Here $\gamma_I$ are the Dirac matrices and $\gamma_I\gamma_J$ are the generators of the Lorentz lie algebra. For spinors which transform under the action of a general group the second term in the above expression can be generalized to $A_{\mu}^I T_I \psi$ where $T_I$ are the lie-algebra generators of the relevant group.

The n-bien encodes the background metric. The gauge connection encodes the background curvature via $F_{\mu\nu}^{IJ} = \partial_{[\mu}A_{\nu]}^{IJ} + g [A_{\mu}, A_{\nu}]^{IJ} $. The $[..]$ in the first term indicates antisymmetrization over the contained indices. The second term is the commutator of the matrices which constitute the connection and is non-zero only for a non-abelian group. The complete Lagrangian including that for the background geometry and the Dirac fields is:

$$ L_{GR + D} = \frac{1}{8\pi G} e \wedge e \wedge F + L_D $$

Of course, if the background geometry is or can be taken to be static then only the Dirac term matters. The corresponding equations of motion are easily determined via variation w.r.t $\psi$ and $\bar \psi$. The complete solution must take into account not only the bulk values of the n-bien and connection but also the boundary conditions imposed by the background geometry.

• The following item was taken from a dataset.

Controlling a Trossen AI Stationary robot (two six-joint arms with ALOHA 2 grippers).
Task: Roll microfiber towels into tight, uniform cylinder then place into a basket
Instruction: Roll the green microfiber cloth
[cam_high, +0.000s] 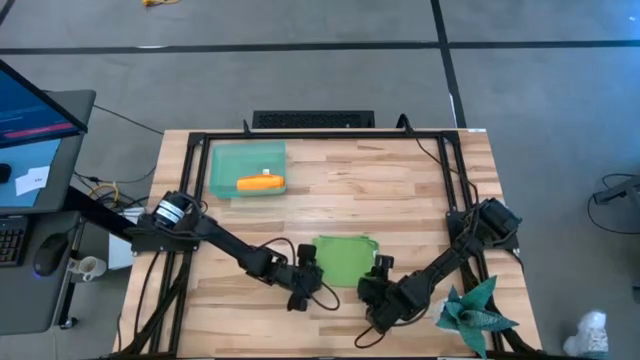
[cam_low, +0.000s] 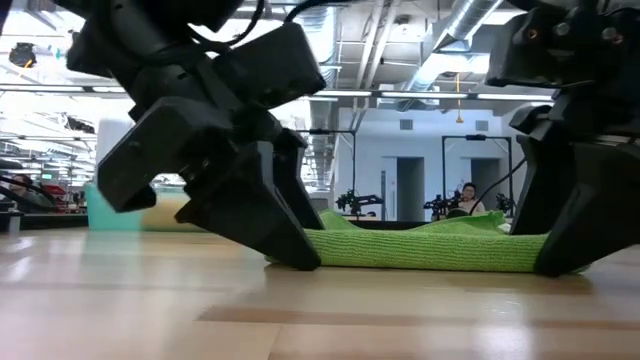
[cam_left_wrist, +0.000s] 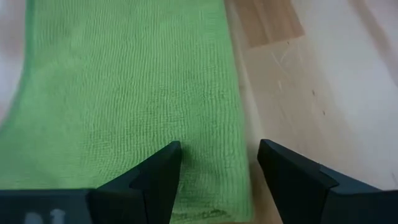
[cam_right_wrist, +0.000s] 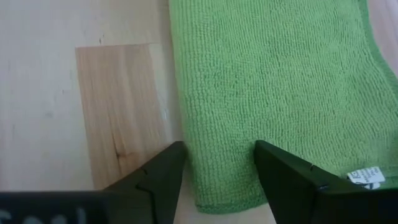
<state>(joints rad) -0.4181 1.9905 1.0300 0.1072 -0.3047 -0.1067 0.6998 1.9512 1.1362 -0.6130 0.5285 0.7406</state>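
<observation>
Green towel (cam_high: 345, 259) flat (orange roll (cam_high: 260, 183) crosswise).

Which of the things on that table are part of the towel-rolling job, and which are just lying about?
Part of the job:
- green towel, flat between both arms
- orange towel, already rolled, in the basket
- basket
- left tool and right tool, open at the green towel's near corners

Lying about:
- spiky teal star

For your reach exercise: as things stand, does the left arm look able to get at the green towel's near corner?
Probably yes. The left pincer is open and straddles the green towel at its edge on bare table, nothing between them.
</observation>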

In the above, what is left unsaid is how the $e \wedge e \wedge F$ term corresponds to the Einstein-Hilbert lagrangian. This is essentially the connection formulation of GR for which an excellent pedagogical reference is the paper by Romano Geometrodynamics vs. Connection Dynamics.

Given all this formalism what is lacking is a concrete example. I have no doubt someone (@Lawrence ?) will soon supply one. But this should get you going. You can also go the Clifford/geometric algebra route @Carl mentioned and gain the benefits of a unified language at the expense of some time spent learning the framework. Hope this helps!


An explicit example of an exact solution can be found in this paper on Graphene Wormholes

This post imported from StackExchange Physics at 2014-04-01 16:19 (UCT), posted by SE-user user346
answered Feb 17, 2011 by Deepak Vaid (1,985 points) [ no revision ]
Very cool. I've seen something similar for C60, but in that case they just assume a spherical geometry (no fun). This looks like a nice lead. Thanks!

This post imported from StackExchange Physics at 2014-04-01 16:19 (UCT), posted by SE-user fuzzytron
Actually the analysis for $C_{60}$ is more subtle than simply assuming a spherical geometry. See this beautiful 1992 paper by Gonzalez, Guinea and Vozmediano The Electronic Spectrum of Fullerenes from the Dirac Equation.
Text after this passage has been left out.